• _WORK TO COMPLETE_
Your output should repeat each record below with no differences.

• _RECORD EXCERPTS_

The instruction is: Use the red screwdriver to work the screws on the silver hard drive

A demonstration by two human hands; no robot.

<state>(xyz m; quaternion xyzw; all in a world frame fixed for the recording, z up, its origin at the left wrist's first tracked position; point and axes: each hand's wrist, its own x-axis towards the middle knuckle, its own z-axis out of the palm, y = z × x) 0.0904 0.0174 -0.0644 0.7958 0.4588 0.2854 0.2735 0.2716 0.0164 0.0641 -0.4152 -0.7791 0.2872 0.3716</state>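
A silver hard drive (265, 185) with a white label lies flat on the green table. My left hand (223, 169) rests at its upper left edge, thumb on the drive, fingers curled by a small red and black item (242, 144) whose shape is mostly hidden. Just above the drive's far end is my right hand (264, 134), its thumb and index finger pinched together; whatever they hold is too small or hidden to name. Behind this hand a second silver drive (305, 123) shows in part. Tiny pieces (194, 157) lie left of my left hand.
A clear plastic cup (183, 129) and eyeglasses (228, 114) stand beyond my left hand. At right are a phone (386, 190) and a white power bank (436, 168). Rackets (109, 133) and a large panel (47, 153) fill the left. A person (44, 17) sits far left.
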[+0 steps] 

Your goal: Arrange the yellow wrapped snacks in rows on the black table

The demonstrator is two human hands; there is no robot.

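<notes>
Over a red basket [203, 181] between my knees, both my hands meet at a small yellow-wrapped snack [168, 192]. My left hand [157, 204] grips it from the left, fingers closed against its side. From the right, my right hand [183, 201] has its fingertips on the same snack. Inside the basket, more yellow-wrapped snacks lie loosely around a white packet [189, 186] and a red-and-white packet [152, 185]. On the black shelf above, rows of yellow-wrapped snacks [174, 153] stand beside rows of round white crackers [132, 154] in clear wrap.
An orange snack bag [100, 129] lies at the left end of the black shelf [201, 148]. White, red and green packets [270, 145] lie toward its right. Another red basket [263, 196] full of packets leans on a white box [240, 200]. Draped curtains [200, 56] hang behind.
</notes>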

• _YOUR RESPONSE_
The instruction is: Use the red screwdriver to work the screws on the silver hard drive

A demonstration by two human hands; no robot.

<state>(xyz m; quaternion xyzw; all in a world frame fixed for the recording, z up, its origin at the left wrist's first tracked position; point and axes: each hand's wrist, its own x-axis towards the middle knuckle, its own z-axis out of the palm, y = z × x) 0.0904 0.0174 -0.0644 0.7958 0.4588 0.2854 0.2735 0.2716 0.0164 0.0641 -0.4152 -0.7791 0.2872 0.3716</state>
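A silver hard drive (265, 185) with a white label lies flat on the green table. My left hand (223, 169) rests at its upper left edge, thumb on the drive, fingers curled by a small red and black item (242, 144) whose shape is mostly hidden. Just above the drive's far end is my right hand (264, 134), its thumb and index finger pinched together; whatever they hold is too small or hidden to name. Behind this hand a second silver drive (305, 123) shows in part. Tiny pieces (194, 157) lie left of my left hand.
A clear plastic cup (183, 129) and eyeglasses (228, 114) stand beyond my left hand. At right are a phone (386, 190) and a white power bank (436, 168). Rackets (109, 133) and a large panel (47, 153) fill the left. A person (44, 17) sits far left.
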[+0 steps] 

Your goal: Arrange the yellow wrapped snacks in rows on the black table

The demonstrator is two human hands; there is no robot.

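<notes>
Over a red basket [203, 181] between my knees, both my hands meet at a small yellow-wrapped snack [168, 192]. My left hand [157, 204] grips it from the left, fingers closed against its side. From the right, my right hand [183, 201] has its fingertips on the same snack. Inside the basket, more yellow-wrapped snacks lie loosely around a white packet [189, 186] and a red-and-white packet [152, 185]. On the black shelf above, rows of yellow-wrapped snacks [174, 153] stand beside rows of round white crackers [132, 154] in clear wrap.
An orange snack bag [100, 129] lies at the left end of the black shelf [201, 148]. White, red and green packets [270, 145] lie toward its right. Another red basket [263, 196] full of packets leans on a white box [240, 200]. Draped curtains [200, 56] hang behind.
</notes>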

The output is now complete.